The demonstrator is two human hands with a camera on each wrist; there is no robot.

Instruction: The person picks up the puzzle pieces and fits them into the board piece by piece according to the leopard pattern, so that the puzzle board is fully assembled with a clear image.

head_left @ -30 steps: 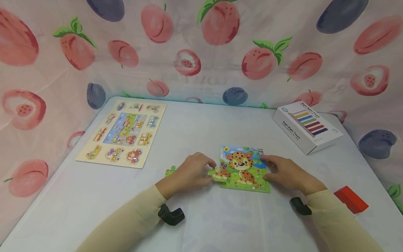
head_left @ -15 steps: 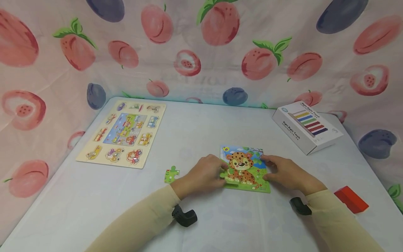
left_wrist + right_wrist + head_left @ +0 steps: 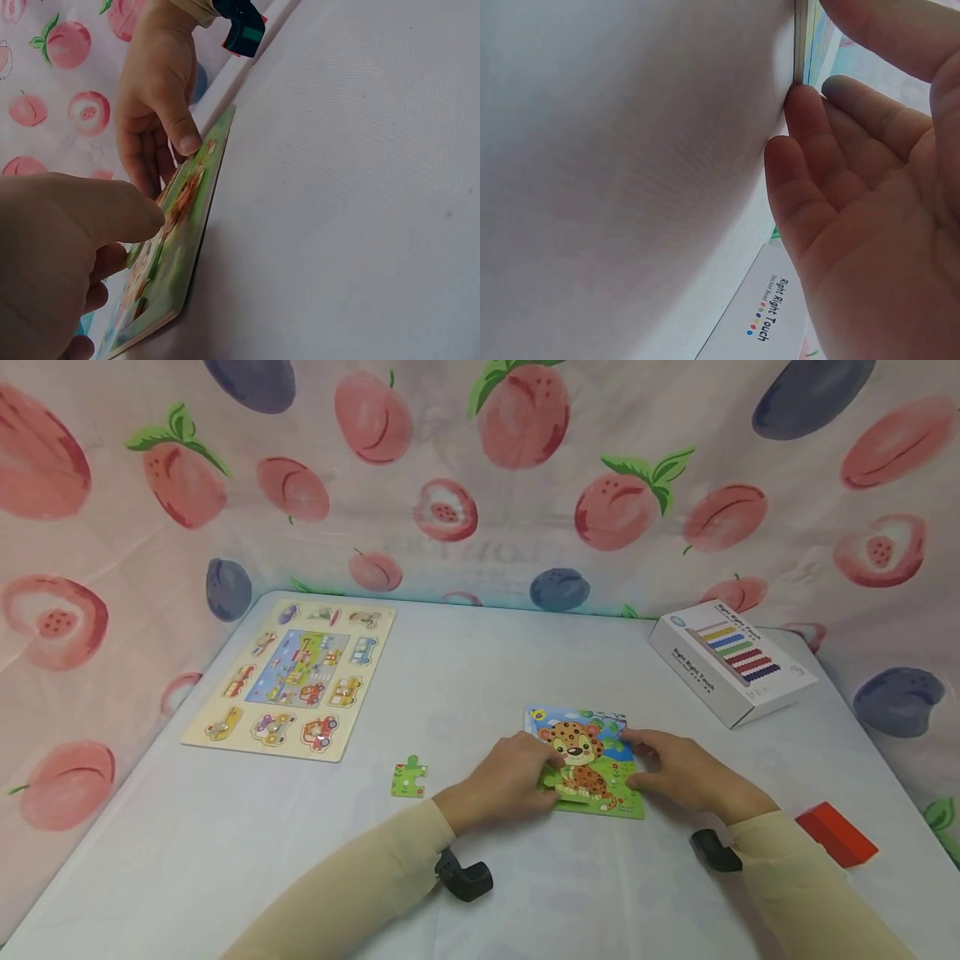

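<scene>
A square puzzle board (image 3: pixel 628 756) printed with a spotted leopard cub lies in the middle of the table. My left hand (image 3: pixel 510 783) is over its left part and pinches a small jigsaw piece (image 3: pixel 572 797) against the picture; the fingers hide most of this piece. At the board's right edge, my right hand (image 3: pixel 686 774) touches with thumb and fingertips set apart. The right wrist view shows those fingers (image 3: pixel 810 112) nearly straight against the edge. A loose green jigsaw piece (image 3: pixel 407 779) lies left of the board, beyond my left wrist.
A wooden peg puzzle (image 3: pixel 352 702) with vehicle pictures lies at the back left. A white printed box (image 3: pixel 731 668) stands at the back right. One red block (image 3: pixel 836 835) sits beside my right sleeve. Fruit-patterned cloth (image 3: pixel 480 485) rises behind the table.
My left hand has moved rightward with the jigsaw piece, from the board's left edge to over the picture. The loose green piece is now fully uncovered. My right hand has stayed put.
</scene>
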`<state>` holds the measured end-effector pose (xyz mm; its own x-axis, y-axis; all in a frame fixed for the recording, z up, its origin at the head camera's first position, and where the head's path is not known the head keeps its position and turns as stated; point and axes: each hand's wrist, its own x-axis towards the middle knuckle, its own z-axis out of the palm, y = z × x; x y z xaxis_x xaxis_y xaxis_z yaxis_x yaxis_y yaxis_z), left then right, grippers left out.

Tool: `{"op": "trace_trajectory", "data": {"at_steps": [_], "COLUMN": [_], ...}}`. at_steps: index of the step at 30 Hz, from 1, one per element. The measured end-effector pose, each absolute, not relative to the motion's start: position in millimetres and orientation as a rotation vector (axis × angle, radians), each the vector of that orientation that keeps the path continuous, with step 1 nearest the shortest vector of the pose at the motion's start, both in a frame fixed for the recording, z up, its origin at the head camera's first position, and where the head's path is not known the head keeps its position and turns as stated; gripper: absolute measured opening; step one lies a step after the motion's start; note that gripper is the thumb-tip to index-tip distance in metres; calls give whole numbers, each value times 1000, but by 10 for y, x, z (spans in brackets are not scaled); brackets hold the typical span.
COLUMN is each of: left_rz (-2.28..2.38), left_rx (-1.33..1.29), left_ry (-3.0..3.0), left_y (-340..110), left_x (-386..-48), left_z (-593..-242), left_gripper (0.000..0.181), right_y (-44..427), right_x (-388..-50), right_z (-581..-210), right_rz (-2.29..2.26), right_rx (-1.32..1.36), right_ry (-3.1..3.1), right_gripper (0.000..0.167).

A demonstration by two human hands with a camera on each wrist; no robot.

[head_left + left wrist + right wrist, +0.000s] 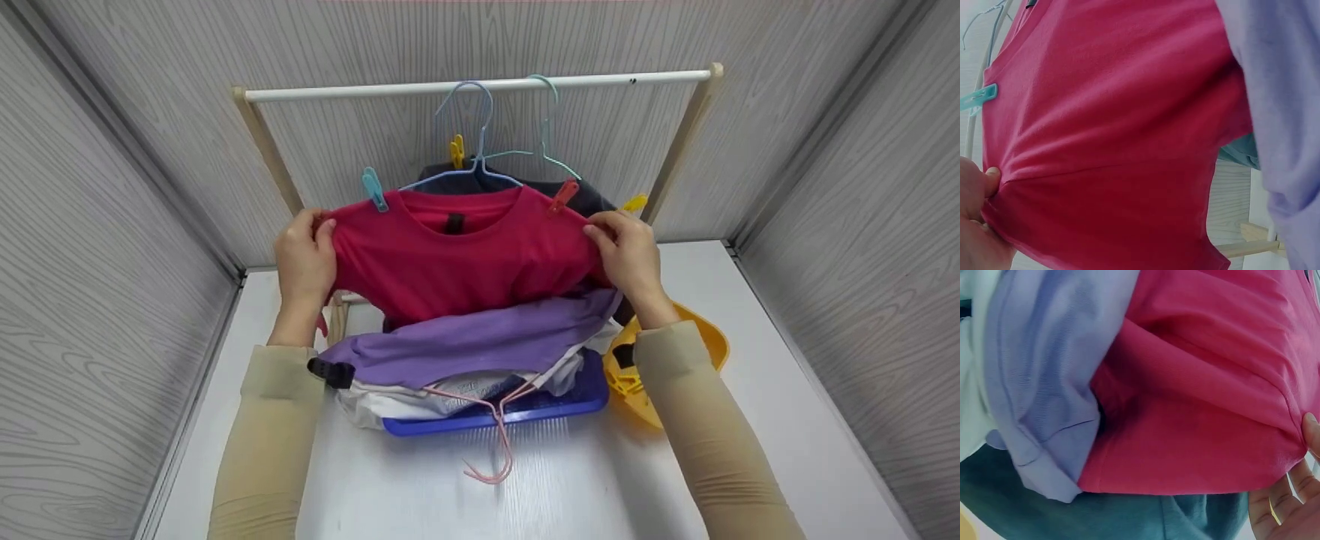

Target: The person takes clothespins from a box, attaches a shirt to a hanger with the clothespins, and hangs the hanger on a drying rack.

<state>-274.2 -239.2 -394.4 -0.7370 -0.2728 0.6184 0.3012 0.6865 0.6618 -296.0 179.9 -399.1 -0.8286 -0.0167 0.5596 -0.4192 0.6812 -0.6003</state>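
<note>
A red T-shirt (457,262) hangs on a blue wire hanger (480,142) from the white rail. A teal clothespin (373,189) sits on its left shoulder area and a red clothespin (564,196) on its right. My left hand (306,255) pinches the shirt at the left shoulder seam, thumb in front; the left wrist view shows the fabric (1100,140) drawn toward that thumb. On the other side my right hand (626,251) pinches the right shoulder. In the right wrist view, the fingers (1297,489) lie behind the red sleeve (1202,455).
Behind hangs a dark garment (592,195) on a green hanger (547,127) with yellow clothespins. In front, purple (480,337) and white clothes with a pink hanger (499,427) lie over a blue basket (495,416). A yellow container (709,337) with clothespins stands at right.
</note>
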Motion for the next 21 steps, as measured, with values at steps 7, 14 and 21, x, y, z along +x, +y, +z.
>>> {"op": "trace_trajectory", "data": {"at_steps": [7,14,21], "left_rz": [-1028,-1060,-1094], "left_rx": [79,200,272], "left_ry": [-2195,-2226,-2169], "left_y": [-2372,-2334,-2276], "left_x": [-2848,-2933,-3006], "left_z": [-3820,-3735,-3621], "left_gripper": [19,21,20], "right_y": [1765,1720,1680], "right_x": [-3044,-3082,-3081], "right_z": [-3840,-3787,-3710], "right_rz": [1032,1028,1033], "right_rx": [306,264,241], "right_ry": [-2351,-2338,-2257], "right_gripper": [16,17,15]}}
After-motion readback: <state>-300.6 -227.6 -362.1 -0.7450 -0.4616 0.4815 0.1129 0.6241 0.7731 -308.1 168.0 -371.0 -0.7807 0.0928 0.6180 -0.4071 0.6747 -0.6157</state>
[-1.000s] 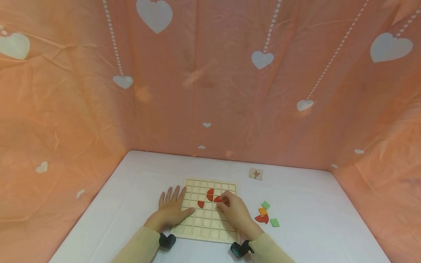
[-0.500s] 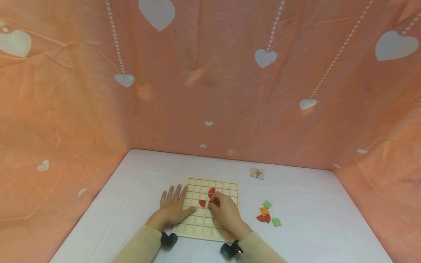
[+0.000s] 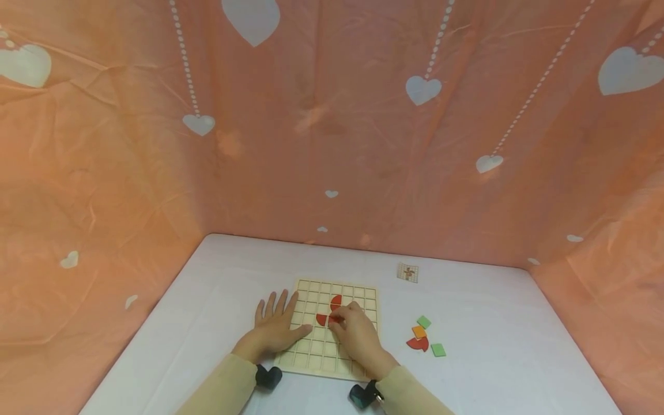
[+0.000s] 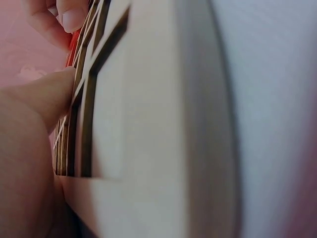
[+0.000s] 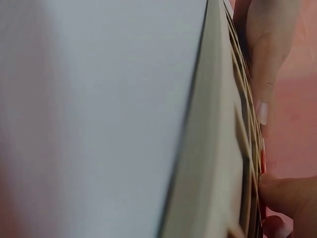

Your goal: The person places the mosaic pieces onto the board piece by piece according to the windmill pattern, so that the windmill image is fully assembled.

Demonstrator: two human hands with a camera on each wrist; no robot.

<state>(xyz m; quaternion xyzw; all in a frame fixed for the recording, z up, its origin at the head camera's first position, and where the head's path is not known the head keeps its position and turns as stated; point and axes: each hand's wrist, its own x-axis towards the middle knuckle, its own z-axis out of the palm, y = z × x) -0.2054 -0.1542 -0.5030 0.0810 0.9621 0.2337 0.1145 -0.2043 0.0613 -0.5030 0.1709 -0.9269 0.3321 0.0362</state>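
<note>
A square wooden grid board [image 3: 311,364] lies on the white table. My left hand [image 3: 274,331] rests with spread fingers over its left edge, the thumb touching the grid. Near the board's middle, my right hand [image 3: 359,339] pinches a red piece [image 3: 332,319] between thumb and fingers, low over the cells; the fingertips partly hide it. Just left of it lies a red quarter-circle tile [image 3: 321,319]. Red curved tiles [image 3: 336,301] sit a little farther back. In the left wrist view my left thumb [image 4: 54,94] presses on the board; the right wrist view shows my right thumb [image 5: 285,194] against it.
To the right of the board lie red tiles [image 3: 417,343], an orange square tile [image 3: 419,332] and two green square tiles [image 3: 423,321]. A small pattern card [image 3: 407,272] lies farther back. Pink cloth [image 3: 270,173] with hearts walls in the table.
My right hand has moved left across the board with the red piece, bringing it beside the red quarter-circle tile. The left hand has stayed in place on the board while the head view shifted slightly.
</note>
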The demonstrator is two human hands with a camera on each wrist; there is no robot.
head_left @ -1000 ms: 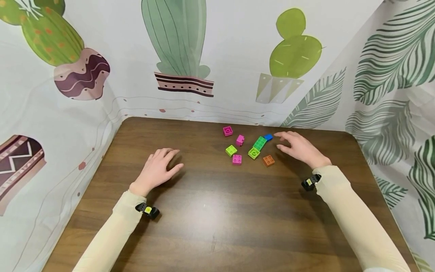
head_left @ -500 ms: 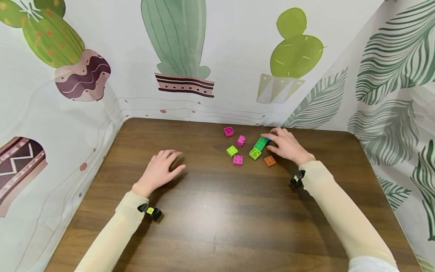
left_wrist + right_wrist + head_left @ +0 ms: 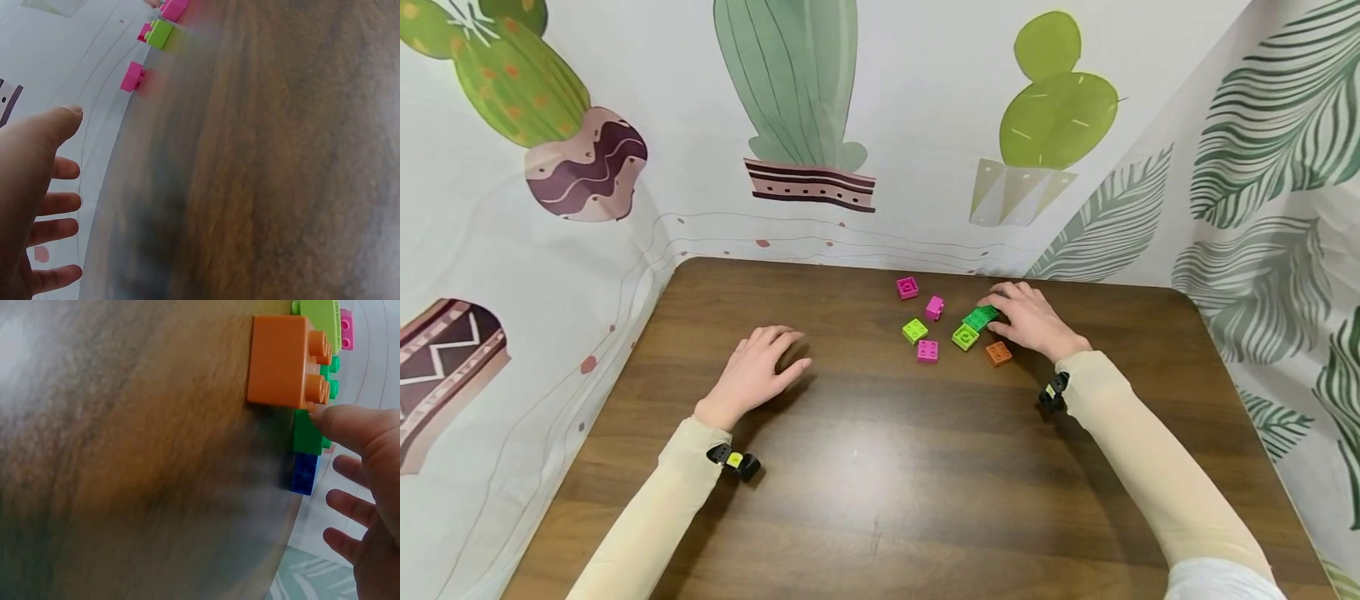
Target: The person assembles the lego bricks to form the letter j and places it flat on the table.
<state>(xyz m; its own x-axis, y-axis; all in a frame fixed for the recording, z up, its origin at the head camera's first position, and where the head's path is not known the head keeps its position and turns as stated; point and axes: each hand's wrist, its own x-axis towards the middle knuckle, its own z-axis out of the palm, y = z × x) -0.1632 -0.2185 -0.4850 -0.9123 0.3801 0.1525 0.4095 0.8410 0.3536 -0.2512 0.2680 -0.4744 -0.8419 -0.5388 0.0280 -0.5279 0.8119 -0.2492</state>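
Green block (image 3: pixel 981 317) sits in narrow pinch of the right hand (image 3: pixel 1033 321), between thumb and fingertip, probably for steadiness; orange block (image 3: pixel 998 353) lies just beside this thumb. The left hand (image 3: pixel 752 367), fingers spread, holds nothing, perhaps simply idle.

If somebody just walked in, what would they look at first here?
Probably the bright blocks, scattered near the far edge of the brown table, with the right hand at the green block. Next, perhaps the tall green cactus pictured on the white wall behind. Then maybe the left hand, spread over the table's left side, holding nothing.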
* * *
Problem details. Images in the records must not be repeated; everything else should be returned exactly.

Your solution.
The demonstrator is two human hands with a camera on each wrist; there is no robot.

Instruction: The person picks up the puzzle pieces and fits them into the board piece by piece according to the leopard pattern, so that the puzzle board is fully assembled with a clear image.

head_left @ -30 steps: 
head_left @ -15 steps: 
left_wrist + right_wrist + head_left @ +0 steps: 

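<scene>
A square puzzle board (image 3: pixel 628 756) printed with a spotted leopard cub lies in the middle of the table. My left hand (image 3: pixel 510 783) is over its left part and pinches a small jigsaw piece (image 3: pixel 572 797) against the picture; the fingers hide most of this piece. At the board's right edge, my right hand (image 3: pixel 686 774) touches with thumb and fingertips set apart. The right wrist view shows those fingers (image 3: pixel 810 112) nearly straight against the edge. A loose green jigsaw piece (image 3: pixel 407 779) lies left of the board, beyond my left wrist.
A wooden peg puzzle (image 3: pixel 352 702) with vehicle pictures lies at the back left. A white printed box (image 3: pixel 731 668) stands at the back right. One red block (image 3: pixel 836 835) sits beside my right sleeve. Fruit-patterned cloth (image 3: pixel 480 485) rises behind the table.
My left hand has moved rightward with the jigsaw piece, from the board's left edge to over the picture. The loose green piece is now fully uncovered. My right hand has stayed put.
</scene>
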`<state>` holds the measured end-effector pose (xyz mm; its own x-axis, y-axis; all in a frame fixed for the recording, z up, its origin at the head camera's first position, and where the head's path is not known the head keeps its position and turns as stated; point and axes: each hand's wrist, its own x-axis towards the middle knuckle, its own z-axis out of the palm, y = z × x; x y z xaxis_x xaxis_y xaxis_z yaxis_x yaxis_y yaxis_z), left then right, grippers left out.

Tool: `{"op": "trace_trajectory", "data": {"at_steps": [_], "COLUMN": [_], ...}}`. at_steps: index of the step at 30 Hz, from 1, one per element. The measured end-effector pose, each absolute, not relative to the motion's start: position in millimetres and orientation as a rotation vector (axis × angle, radians), each the vector of that orientation that keeps the path continuous, with step 1 nearest the shortest vector of the pose at the motion's start, both in a frame fixed for the recording, z up, its origin at the head camera's first position, and where the head's path is not known the head keeps its position and turns as stated; gripper: absolute measured opening; step one lies a step after the motion's start; note that gripper is the thumb-tip to index-tip distance in metres; calls give whole numbers, each value times 1000, but by 10 for y, x, z (spans in brackets are not scaled); brackets hold the typical span.
COLUMN is each of: left_rz (-2.28..2.38), left_rx (-1.33..1.29), left_ry (-3.0..3.0), left_y (-340..110), left_x (-386..-48), left_z (-593..-242), left_gripper (0.000..0.181), right_y (-44..427), right_x (-388..-50), right_z (-581..-210), right_rz (-2.29..2.26), right_rx (-1.32..1.36), right_ry (-3.1..3.1), right_gripper (0.000..0.167).

A demonstration by two human hands with a camera on each wrist; no robot.

[head_left + left wrist + right wrist, +0.000s] 

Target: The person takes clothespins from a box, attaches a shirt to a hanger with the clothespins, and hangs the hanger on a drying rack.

<state>-274.2 -239.2 -394.4 -0.7370 -0.2728 0.6184 0.3012 0.6865 0.6618 -296.0 179.9 -399.1 -0.8286 -0.0167 0.5596 -0.4192 0.6812 -0.6003</state>
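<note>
A red T-shirt (457,262) hangs on a blue wire hanger (480,142) from the white rail. A teal clothespin (373,189) sits on its left shoulder area and a red clothespin (564,196) on its right. My left hand (306,255) pinches the shirt at the left shoulder seam, thumb in front; the left wrist view shows the fabric (1100,140) drawn toward that thumb. On the other side my right hand (626,251) pinches the right shoulder. In the right wrist view, the fingers (1297,489) lie behind the red sleeve (1202,455).
Behind hangs a dark garment (592,195) on a green hanger (547,127) with yellow clothespins. In front, purple (480,337) and white clothes with a pink hanger (499,427) lie over a blue basket (495,416). A yellow container (709,337) with clothespins stands at right.
</note>
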Motion for the next 21 steps, as measured, with values at steps 7, 14 and 21, x, y, z along +x, +y, +z.
>>> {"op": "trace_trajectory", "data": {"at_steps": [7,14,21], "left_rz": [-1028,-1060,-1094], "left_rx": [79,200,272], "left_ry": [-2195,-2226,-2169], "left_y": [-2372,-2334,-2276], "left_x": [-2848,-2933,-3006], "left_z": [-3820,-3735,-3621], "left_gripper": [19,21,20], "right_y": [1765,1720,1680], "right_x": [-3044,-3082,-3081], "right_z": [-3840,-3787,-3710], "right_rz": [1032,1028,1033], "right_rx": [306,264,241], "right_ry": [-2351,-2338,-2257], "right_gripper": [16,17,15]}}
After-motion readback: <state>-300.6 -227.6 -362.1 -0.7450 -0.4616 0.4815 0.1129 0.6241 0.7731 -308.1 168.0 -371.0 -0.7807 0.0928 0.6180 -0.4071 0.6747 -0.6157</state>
[-1.000s] 
[-0.500s] 
[+0.000s] 
[+0.000s] 
[+0.000s] 

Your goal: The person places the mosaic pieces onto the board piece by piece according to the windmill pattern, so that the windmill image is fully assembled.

Demonstrator: two human hands with a camera on each wrist; no robot.

<state>(xyz m; quaternion xyzw; all in a frame fixed for the recording, z up, its origin at the head camera's first position, and where the head's path is not known the head keeps its position and turns as stated; point and axes: each hand's wrist, its own x-axis towards the middle knuckle, its own z-axis out of the palm, y = z × x) -0.2054 -0.1542 -0.5030 0.0810 0.9621 0.2337 0.1145 -0.2043 0.0613 -0.5030 0.1709 -0.9269 0.3321 0.0362</state>
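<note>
A square wooden grid board [image 3: 311,364] lies on the white table. My left hand [image 3: 274,331] rests with spread fingers over its left edge, the thumb touching the grid. Near the board's middle, my right hand [image 3: 359,339] pinches a red piece [image 3: 332,319] between thumb and fingers, low over the cells; the fingertips partly hide it. Just left of it lies a red quarter-circle tile [image 3: 321,319]. Red curved tiles [image 3: 336,301] sit a little farther back. In the left wrist view my left thumb [image 4: 54,94] presses on the board; the right wrist view shows my right thumb [image 5: 285,194] against it.
To the right of the board lie red tiles [image 3: 417,343], an orange square tile [image 3: 419,332] and two green square tiles [image 3: 423,321]. A small pattern card [image 3: 407,272] lies farther back. Pink cloth [image 3: 270,173] with hearts walls in the table.
My right hand has moved left across the board with the red piece, bringing it beside the red quarter-circle tile. The left hand has stayed in place on the board while the head view shifted slightly.
</note>
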The demonstrator is two human hands with a camera on each wrist; there is no robot.
head_left @ -1000 ms: 
head_left @ -500 ms: 
left_wrist + right_wrist + head_left @ +0 ms: 
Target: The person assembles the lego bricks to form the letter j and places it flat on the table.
<state>(xyz m; its own x-axis, y-axis; all in a frame fixed for the recording, z up, its origin at the head camera's first position, and where the head's path is not known the head keeps its position and turns as stated; point and axes: each hand's wrist, its own x-axis towards the middle knuckle, its own z-axis out of the palm, y = z × x) -0.1632 -0.2185 -0.4850 -0.9123 0.3801 0.1525 0.4095 0.8410 0.3536 -0.2512 0.2680 -0.4744 -0.8419 -0.5388 0.0280 -0.5279 0.8119 -0.2492</state>
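Green block (image 3: pixel 981 317) sits in narrow pinch of the right hand (image 3: pixel 1033 321), between thumb and fingertip, probably for steadiness; orange block (image 3: pixel 998 353) lies just beside this thumb. The left hand (image 3: pixel 752 367), fingers spread, holds nothing, perhaps simply idle.

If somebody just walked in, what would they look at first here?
Probably the bright blocks, scattered near the far edge of the brown table, with the right hand at the green block. Next, perhaps the tall green cactus pictured on the white wall behind. Then maybe the left hand, spread over the table's left side, holding nothing.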

The exercise calls for nothing more than this answer.